Jeremy felt stupid. He wondered:
How does he know? Is he watching me?
A shaft of cold fear dropped through him, and he looked wildly around the room, almost panicked. The caller’s steady mocking tones bought him back to the conversation.
“Perhaps you should talk to the police. It will give you a sense of security. Foolish, but maybe it will make you feel better. How long do you suspect that sense will last?”
“You’re patient.”
“People who hurry to collect their debts invariably settle for less on the dollar than they deserve, don’t you think, Doctor?”
Jeremy wrote down:
No fear of authorities.
He thought he should follow up on that.
“The cops—suppose they catch you …”
Another laugh. “I don’t think so, Doctor. You don’t give me enough credit. You should.”
Jeremy hesitated as he wrote
Conceited
. He shut his eyes briefly, thinking hard. He decided to take another chance, and to add a slight mocking tone in his own voice.
“So, Mister Who’s at Fault, just how much time do I have left?”
A pause.
“I like that name. It’s appropriate.”
“How much time?”
“Days. Weeks. Months. Maybe, maybe, maybe. How much time does anyone have?”

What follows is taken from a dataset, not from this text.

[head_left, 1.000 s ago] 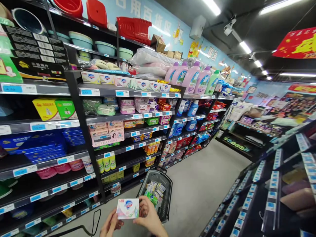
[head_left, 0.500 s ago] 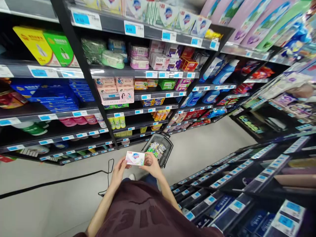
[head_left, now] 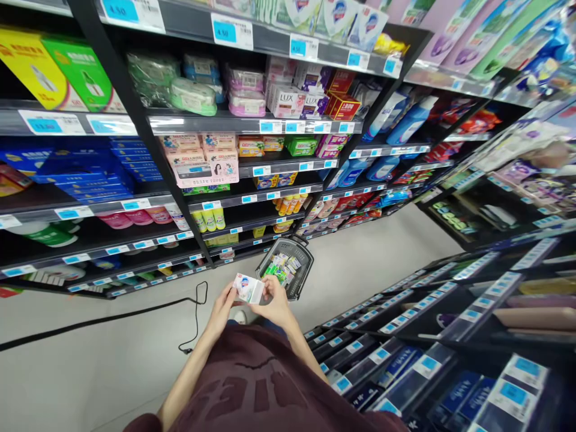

A hesitation, coupled with that same humorless laugh.
“What makes you think, Doctor, that I’m not outside your door right now?”
And then the line went dead.
There was irritating Muzak playing in the elevator as Moth and Andy Candy rode up to the eleventh floor. Both were nervous and the background noise rubbed their thoughts the wrong way. It was an orchestral reinterpretation of some ancient popular rock tune, and both of them hummed along briefly, neither putting a title to the sound.
“Beatles?” Andy Candy asked abruptly. She was on edge, wondering whether she might be tumbling toward obsession along with Moth. When she stole glances in his direction, it seemed as if he wore the look of a mountain climber hanging dangerously from a cliff: desperate not to fall and determined to find a way to lift himself to safety, no matter how frayed his ropes were and how loose the knots holding him in place might be. She could sense wind currents sweeping her along and wasn’t sure she should trust them.